If we look at St James Place the UK advisory firm. The Times seems to have a chip on its shoulder about its fees (I am guessing a disgruntled reporter thinks he has had his eyes out by them in the past).

https://www.thetimes.co.uk/article/secret-dossier-leaks-st-jamess-place-sales-tactics-s389shlbc

They seem to have adopted the reassuringly expensive approach to being advisers charging 5% upfront fees, 0.5% ongoing annual advice and 1.2% annual management to be in their SJP fund.  I have handily knocked up a nifty spreadsheet to show you the effect of this on the growth of your capital over time.  The left hand columns show the returns you could expect to get from SJP after charges and the right hand indicate how you would expect to do without having such high entry and ongoing fees. There is nearly a 17% difference in returns over time. 


SJP only sells its own products and has around 109,000,000,000 pounds under management.  Blimey that is a well oiled machine.  Imagine they took 5.5 billion in initial fees and are taking in 1.85 billion in annual fees.  

This from Yodelar who reviewed them in march this year so I don't have to. 

  • Less than 2% of St.

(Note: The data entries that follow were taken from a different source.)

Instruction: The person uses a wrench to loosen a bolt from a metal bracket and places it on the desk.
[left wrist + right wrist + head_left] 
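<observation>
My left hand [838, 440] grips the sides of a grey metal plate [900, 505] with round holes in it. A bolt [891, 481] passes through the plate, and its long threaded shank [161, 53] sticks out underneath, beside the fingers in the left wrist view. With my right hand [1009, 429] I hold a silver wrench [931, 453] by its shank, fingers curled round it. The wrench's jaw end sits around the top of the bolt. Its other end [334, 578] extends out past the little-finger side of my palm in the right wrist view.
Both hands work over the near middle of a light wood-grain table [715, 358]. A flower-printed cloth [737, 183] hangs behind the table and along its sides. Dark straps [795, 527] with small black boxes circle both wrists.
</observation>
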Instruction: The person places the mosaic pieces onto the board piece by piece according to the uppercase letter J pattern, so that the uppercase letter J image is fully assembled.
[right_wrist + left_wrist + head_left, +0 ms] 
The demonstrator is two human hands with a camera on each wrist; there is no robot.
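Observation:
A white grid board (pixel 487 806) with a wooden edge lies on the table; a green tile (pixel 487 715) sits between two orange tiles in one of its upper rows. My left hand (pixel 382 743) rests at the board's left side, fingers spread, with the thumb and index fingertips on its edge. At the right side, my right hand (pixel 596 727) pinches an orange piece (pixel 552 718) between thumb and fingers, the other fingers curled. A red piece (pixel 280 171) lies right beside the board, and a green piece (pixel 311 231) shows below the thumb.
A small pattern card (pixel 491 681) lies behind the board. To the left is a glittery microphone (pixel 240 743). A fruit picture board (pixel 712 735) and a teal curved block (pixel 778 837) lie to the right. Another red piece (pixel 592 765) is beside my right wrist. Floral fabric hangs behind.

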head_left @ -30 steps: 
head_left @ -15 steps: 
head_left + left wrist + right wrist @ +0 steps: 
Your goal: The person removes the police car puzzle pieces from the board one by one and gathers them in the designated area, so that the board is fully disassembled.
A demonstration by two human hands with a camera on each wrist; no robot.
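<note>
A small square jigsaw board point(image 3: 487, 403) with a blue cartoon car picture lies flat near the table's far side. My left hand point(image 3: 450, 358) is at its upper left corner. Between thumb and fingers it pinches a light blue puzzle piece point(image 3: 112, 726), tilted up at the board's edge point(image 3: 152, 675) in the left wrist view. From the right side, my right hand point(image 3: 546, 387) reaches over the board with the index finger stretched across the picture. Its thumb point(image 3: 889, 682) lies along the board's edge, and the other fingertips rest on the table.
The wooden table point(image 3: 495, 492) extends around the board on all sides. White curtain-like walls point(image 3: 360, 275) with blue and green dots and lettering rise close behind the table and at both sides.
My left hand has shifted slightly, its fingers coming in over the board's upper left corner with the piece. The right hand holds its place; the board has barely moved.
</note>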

James's Place funds have maintained top performance over the past 1, 3 & 5-years.
  • 79% of their unit trust funds performed worse than half of their same sector peers during the last 5-years.
  • More than 70% of client money under their management is held in underperforming funds.

https://www.yodelar.com/insights/st-jamess-place-review


Others in the International arena have a similar setup. One very large one charges 4% entry and 1% ongoing. The KEY point for anyone considering using a wealth manager is to try and nail down these costs to give your funds the best chance of growth over time. 


Most wealth managers will white label funds from fund managers as package them as their own. So when you are buying a risk profile 'off the shelf' package you are merely buying a blend of other funds with some more charges attached.  


Here are a few of Don's handy hints to try and not get sold a costly dream.


1/  Ask them why they feel charging an initial upfront cost is realistic or justified. 

2/ Check whether they are merely 'white labelling' fund managers funds as their own - you will end up paying twice for the same fund in annual management charges

3/ Ask if the Service charge/ Annual management charge can be waived

4/ Ask if there are exit fees should you wish to leave

5/ Check out their reviews online and ask for referrals


I do charge for my services but I am intimately involved in fund selection and constantly monitor the markets (blame the old trader in me).  That said I do have clients that choose to select their own funds and in that case I cannot justify charging as they fall into the category of professional investors as a whole. For me there is no 'one size fits all' like St James Place.  Perhaps I am missing a trick here but genuinely feel that I need to earn fees.


This is the bit where I rabbit on again about strategy.  Active Macro - This is my approach to investing in funds and markets for clients  (I might trademark it ).  I only select bluechip funds with strong 3 year plus historical track records and over a certain AUM. If after 6 months they aren't performing to their historical metric  I then make the decision whether to remain invested or to switch to better opportunities. I try and use institutional class funds as much as possible to lower costs. I also use currency and geographical location as trigger investment points. This is the bit where I earn my fees.  


I expect to outperform indices with this approach and below you can see the effect on returns. Obviously these are not guaranteed but with focus and being agile in these choppy markets at least you are giving your money a fighting chance.



Anyway it is A level results day out there in the UK. Good luck to all parents and teenagers waiting feverishly to see if they made the grade for University.